## THE PROBLEM
Only the lines from the one containing "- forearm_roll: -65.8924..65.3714" through the one containing "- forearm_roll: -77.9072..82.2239" should be printed, exactly as they appear below, with both ends included.

## RECORDED INFORMATION

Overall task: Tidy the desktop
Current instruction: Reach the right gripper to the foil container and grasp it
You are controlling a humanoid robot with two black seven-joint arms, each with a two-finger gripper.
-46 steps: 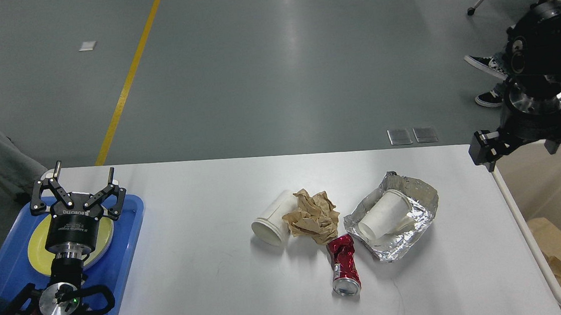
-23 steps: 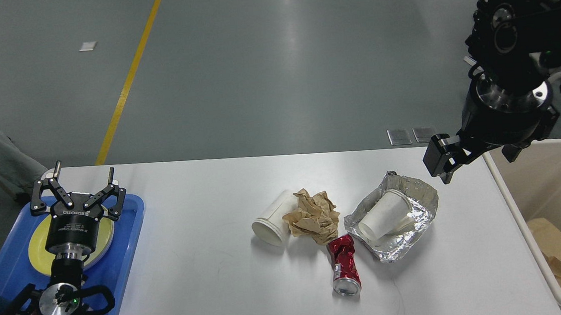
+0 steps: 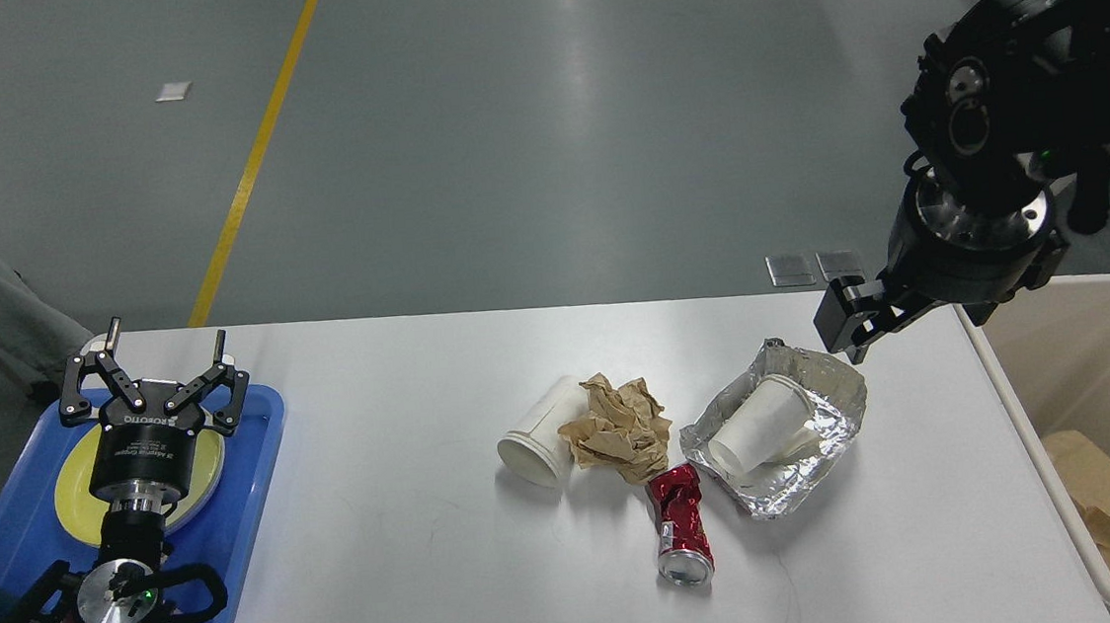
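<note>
Filling most of the lower view, the white desktop (image 3: 418, 580) carries a clump of trash near its middle: a tipped paper cup (image 3: 540, 433) touching a crumpled brown paper wad (image 3: 619, 427), a crushed red can (image 3: 681, 524) just in front, and a second cup (image 3: 760, 424) lying in a foil tray (image 3: 804, 455). My right gripper (image 3: 848, 320) hovers over the foil's far corner, too dark to tell its fingers apart. Left gripper (image 3: 156, 380) sits spread wide above a yellow plate (image 3: 74, 493) in the blue tray (image 3: 254, 513). Beige bin (image 3: 1019, 414) with brown paper sits off the right edge. Grey floor with a yellow line (image 3: 255, 152) beyond.
</note>
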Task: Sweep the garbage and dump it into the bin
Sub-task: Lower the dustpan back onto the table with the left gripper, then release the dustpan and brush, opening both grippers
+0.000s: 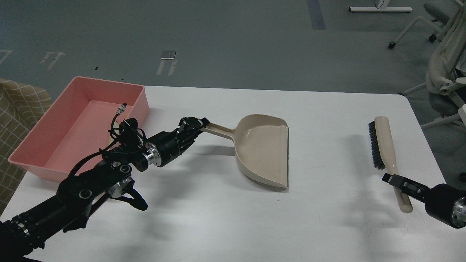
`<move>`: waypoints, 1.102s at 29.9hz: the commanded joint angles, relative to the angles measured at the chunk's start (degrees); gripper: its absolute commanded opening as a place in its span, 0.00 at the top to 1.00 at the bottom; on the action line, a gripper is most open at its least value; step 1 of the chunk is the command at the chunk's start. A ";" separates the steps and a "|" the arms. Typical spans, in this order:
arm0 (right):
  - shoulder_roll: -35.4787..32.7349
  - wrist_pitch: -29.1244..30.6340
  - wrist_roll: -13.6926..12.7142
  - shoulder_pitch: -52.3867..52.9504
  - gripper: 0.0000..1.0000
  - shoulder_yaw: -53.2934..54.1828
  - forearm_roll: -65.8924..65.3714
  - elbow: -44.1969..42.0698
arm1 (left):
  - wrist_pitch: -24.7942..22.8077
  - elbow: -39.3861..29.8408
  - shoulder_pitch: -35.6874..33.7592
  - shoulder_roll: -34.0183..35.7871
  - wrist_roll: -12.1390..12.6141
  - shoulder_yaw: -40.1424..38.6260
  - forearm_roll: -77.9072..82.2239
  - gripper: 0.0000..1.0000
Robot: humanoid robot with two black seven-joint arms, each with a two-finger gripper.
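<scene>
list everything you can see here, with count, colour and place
bin: 1, pink, table's far left corner
dustpan: 1, beige, table centre, handle pointing left
brush: 1, beige handle with black bristles, table's right side
table: 1, white, fills the foreground
office chairs: at least 2, pale grey, floor at far right
checked cloth: 1, tan, left edge behind the bin
garbage: none clearly visible
left gripper: 1, black, jaws shut on dustpan handle
right gripper: 1, black, at the brush handle, jaws unclear
</scene>
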 commanded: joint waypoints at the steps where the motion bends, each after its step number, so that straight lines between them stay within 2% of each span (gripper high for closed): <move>1: 0.50 0.01 0.01 -0.07 1.00 -1.56 0.00 0.13 | 0.09 0.01 -0.07 0.56 0.22 -0.48 -0.36 0.88; 10: 2.52 0.01 0.27 -0.15 1.00 -4.20 0.27 0.75 | 0.01 -0.96 1.25 1.00 0.40 -0.13 -0.54 0.83; 12: 2.61 0.01 0.27 -0.15 1.00 -4.29 0.27 0.75 | 0.01 -0.96 1.25 1.09 0.31 -0.40 -0.63 0.54; 13: 2.61 0.01 0.27 -0.15 1.00 -4.38 0.18 0.66 | 0.01 -1.05 1.25 1.09 0.31 -0.57 -0.71 0.32; 15: 2.61 0.01 0.27 -0.15 1.00 -4.38 0.18 0.40 | -0.08 -1.13 1.16 1.26 0.22 -0.84 -0.80 0.29; 22: 3.22 0.01 0.19 -0.15 0.81 -4.47 0.00 -0.13 | -0.26 -1.22 1.07 1.18 0.75 -1.01 -0.98 0.13; 26: 3.14 0.01 0.19 -0.15 0.72 -4.29 0.00 -0.04 | -0.26 -1.22 0.98 1.61 0.75 -1.28 -1.07 0.11; 27: 3.14 0.01 0.19 -0.15 0.65 -4.29 0.09 0.05 | -0.26 -1.31 0.90 2.31 0.75 -1.28 -1.07 0.10; 30: 3.14 0.01 0.19 0.02 0.56 -4.20 0.18 0.13 | -0.34 -2.01 0.63 3.72 0.75 -1.36 -1.07 0.10; 33: 3.14 0.01 0.19 0.11 0.43 -3.77 0.44 0.92 | -0.43 -3.68 0.37 5.91 0.66 -1.45 -3.07 0.08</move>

## SOLVED EXERCISE
  - forearm_roll: -65.8924..65.3714
  - elbow: -44.1969..42.0698
arm1 (left):
  - wrist_pitch: -24.7942..22.8077
  - elbow: -39.3861..29.8408
  - shoulder_pitch: -35.6874..33.7592
  - shoulder_roll: -34.0183..35.7871
  - wrist_roll: -12.1390..12.6141
  - shoulder_yaw: -40.1424..38.6260
  - forearm_roll: -77.9072..82.2239

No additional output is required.